Becca decided to talk indepth about some stuff, I didn't really expect. I talked about some things I didn't really think I would touch on. That's what I like to do though, surprise myself into doing and thinking new things. Unlike other people I don't board my feelings up like a shack and tell people, it's private propert, and there is no tresspassing if they try to get in.
I almost got arrested the other day. That was hot. In more ways than one. Oh the policia. Don't you have better things to do? I guess not.

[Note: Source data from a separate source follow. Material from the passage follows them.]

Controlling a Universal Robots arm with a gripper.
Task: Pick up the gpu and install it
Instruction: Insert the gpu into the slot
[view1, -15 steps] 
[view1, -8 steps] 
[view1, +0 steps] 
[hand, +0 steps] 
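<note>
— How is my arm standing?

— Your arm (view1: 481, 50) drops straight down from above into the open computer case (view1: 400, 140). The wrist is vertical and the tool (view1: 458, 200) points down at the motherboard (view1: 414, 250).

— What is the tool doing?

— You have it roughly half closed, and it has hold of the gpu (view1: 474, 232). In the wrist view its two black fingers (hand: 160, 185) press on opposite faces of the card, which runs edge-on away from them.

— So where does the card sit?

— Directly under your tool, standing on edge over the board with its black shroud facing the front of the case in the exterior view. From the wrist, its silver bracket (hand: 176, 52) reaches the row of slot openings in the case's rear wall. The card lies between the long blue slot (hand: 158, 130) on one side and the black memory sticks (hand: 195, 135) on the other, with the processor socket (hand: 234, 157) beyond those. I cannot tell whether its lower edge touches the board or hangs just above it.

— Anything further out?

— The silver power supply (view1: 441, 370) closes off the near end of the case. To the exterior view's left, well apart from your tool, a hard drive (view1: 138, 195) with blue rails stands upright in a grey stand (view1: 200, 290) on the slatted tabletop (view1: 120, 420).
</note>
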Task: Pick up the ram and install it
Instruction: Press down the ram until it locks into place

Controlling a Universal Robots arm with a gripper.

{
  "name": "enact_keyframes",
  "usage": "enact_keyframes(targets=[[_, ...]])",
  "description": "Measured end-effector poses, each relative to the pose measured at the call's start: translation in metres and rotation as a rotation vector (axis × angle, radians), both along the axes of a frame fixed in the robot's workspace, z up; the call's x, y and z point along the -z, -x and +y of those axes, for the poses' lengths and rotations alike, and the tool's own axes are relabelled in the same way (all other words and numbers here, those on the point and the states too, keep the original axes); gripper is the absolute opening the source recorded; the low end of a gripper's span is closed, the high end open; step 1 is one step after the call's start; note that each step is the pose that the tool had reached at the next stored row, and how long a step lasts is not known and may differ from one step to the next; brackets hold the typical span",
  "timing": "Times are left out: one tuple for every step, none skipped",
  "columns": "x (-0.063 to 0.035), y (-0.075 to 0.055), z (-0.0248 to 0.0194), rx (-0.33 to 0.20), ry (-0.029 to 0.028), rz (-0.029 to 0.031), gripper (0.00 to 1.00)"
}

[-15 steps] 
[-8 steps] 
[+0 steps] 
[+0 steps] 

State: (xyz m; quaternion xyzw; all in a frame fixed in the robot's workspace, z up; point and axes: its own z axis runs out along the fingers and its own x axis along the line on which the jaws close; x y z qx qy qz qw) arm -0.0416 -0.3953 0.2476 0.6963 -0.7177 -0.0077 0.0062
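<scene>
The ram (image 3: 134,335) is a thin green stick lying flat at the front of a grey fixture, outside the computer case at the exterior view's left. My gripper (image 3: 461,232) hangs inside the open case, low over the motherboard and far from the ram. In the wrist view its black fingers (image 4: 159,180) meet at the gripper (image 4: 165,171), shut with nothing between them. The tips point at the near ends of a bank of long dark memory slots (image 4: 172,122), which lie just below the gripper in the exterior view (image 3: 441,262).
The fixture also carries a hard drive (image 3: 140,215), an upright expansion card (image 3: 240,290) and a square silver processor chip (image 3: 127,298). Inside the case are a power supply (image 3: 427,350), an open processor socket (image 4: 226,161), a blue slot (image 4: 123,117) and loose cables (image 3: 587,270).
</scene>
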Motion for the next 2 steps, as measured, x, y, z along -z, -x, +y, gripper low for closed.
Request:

My dad lands in Vegas today, he told me on the phone this afternoon. I guess he will not be stopping by though. Too long driving time. I don't think it's been long enough anyways. I would much rather it be, when I may miss him, a little, unlike now.
I am back on my vampire schedule. I hate it, when I am like this because I feel sick all the time, with my brain being all fuck you it's light out.
People that I miss that it pisses me off - Anna, Adam and Andrew.
Yeah. I hate you guys.
I don't understand that. How can you be someones friend and then just up and decide one day, never to talk to them, or call them or anything? How does that work? And not just any friend, bestfriend.
Then I wonder if those relationships were ever real, or were they just false. I don't know if I believe in moving on with life, and losing contact. I think that's just a cop-out.
I don't know. I guess it wouldn't bother me so much, if I didn't think about it.
I also miss Ken, where the hell are you hmm?
Hey but I get health, and dental....and a 401k...and an emergency money with this company so why am I being so negative and needy? Tssh.